Right-time Experiences, written by Maribel Lopez of Lopez Research LLC and published by John Wiley and Sons
Agile development, organizational changes and APIs are key to a modern software-driven business. Agile, much like digital transformation, has been around for decades. However, most companies aren’t organized for agile development which requires small teams, which work in spurts. The team and process incorporate the whole application lifecycle from design to testing to maintenance in one group. It’s a complete shift from the waterfall, command and control model that IT organizations have built their existing practice on. Companies literally must change how the business organizes and operates. As we all know, change is hard.
But the need for speed is real. Software-driven enterprises, whether startups or established companies, can respond to changing market dynamics faster. If it takes multiple quarters to change a system, your company will fall behind the competition. Everyone knows this, yet why don’t we act? For some time, there was a belief that the technologies weren’t ready but that isn’t the case today. The Achilles’ heel of digital transformation isn’t technology adoption, it’s the company’s inertia to change.
Three Roadblocks IT leaders must overcome to build a software-driven enterprise
While I could delineate the various technology solutions and strategies IT should be evaluating (e.g., APIs, microservices and security), I think it’s more important to nail three basic concepts before getting mired in technology selection.

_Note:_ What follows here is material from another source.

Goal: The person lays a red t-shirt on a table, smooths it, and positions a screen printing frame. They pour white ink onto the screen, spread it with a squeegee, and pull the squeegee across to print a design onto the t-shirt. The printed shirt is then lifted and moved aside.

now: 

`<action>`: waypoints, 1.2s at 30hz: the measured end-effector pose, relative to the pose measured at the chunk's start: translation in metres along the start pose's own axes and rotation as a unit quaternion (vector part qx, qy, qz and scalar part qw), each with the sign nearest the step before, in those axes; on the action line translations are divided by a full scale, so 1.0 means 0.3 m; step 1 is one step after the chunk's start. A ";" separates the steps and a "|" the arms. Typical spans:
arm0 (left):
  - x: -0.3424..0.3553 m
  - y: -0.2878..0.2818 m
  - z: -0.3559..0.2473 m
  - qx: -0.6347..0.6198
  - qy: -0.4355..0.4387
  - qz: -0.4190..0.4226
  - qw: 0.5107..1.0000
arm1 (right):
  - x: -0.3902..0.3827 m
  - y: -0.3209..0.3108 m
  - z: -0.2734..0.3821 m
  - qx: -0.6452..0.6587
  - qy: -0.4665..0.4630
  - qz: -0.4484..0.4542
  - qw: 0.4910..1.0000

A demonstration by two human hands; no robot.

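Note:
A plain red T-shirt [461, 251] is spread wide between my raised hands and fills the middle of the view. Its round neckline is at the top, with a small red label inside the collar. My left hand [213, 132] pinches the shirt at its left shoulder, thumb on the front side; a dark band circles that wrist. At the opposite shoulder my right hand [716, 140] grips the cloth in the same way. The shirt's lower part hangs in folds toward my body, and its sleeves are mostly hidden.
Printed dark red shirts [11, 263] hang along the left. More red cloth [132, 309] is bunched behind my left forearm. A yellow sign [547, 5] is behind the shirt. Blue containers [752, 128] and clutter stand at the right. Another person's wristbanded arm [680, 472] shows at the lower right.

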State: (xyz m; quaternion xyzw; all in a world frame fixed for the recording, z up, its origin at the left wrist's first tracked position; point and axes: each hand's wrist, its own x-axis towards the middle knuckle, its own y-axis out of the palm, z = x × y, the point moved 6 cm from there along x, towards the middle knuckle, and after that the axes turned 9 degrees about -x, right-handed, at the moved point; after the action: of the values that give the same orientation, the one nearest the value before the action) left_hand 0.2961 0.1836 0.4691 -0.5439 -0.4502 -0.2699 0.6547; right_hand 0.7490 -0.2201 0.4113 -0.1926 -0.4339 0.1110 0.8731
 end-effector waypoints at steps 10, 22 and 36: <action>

First, don’t toy with agile. The road is paved with good development model intentions but failed execution. Lopez Research has spoken with many companies that have used agile for a project or two, but never committed to moving the entire organization to a new development methodology. Without a strong commitment, your company won’t see the benefits because of its running different tools, processes and development schedules. Agile development can start small, but you have to commit to the organizational change.
Second, budgets need to be realigned for a continuous upgrades mindset. One of the benefits of waterfall development is that you lock the scope and theoretically the cost. While I don’t believe the cost estimates every match the actual expenses, companies need to think differently about budgets in an agile world. You’re actually budgeting for quarterly to bi-weekly upgrades. The job is never done. The software becomes a living breathing part of your organization that must constantly evolve as the market changes. There is no “set it and forget it” mindset in a software-driven organization. Refinement, reinvention and innovation are the goals of a software-driven organization.
Third, effective use of data is crucial to any organization’s success. One of the interesting differences in today’s software driven organization is the need to both consume from and share data with third parties. Businesses must break down internal data silos between groups but also look to developing strategies for sharing data with partners. This may require you to rethink data protection, expiration of content, data storage and analytics strategies. For example, It’s unreasonable to expect you’ll create one repository for all of your data so how do you create a consistent and accurate view of a customer across various data sources? How do you anonymize customer data for sharing with a third party? What data can be shared and for how long? What third-party data would improve your products (e.g. reviews, shipping information, weather)? These are the types of questions companies need to answer before selecting various technology solutions.
Digital transformation is a journey, but if you build a solid strategy for the items mentioned above, you’ll build the foundation for the software-driven enterprise.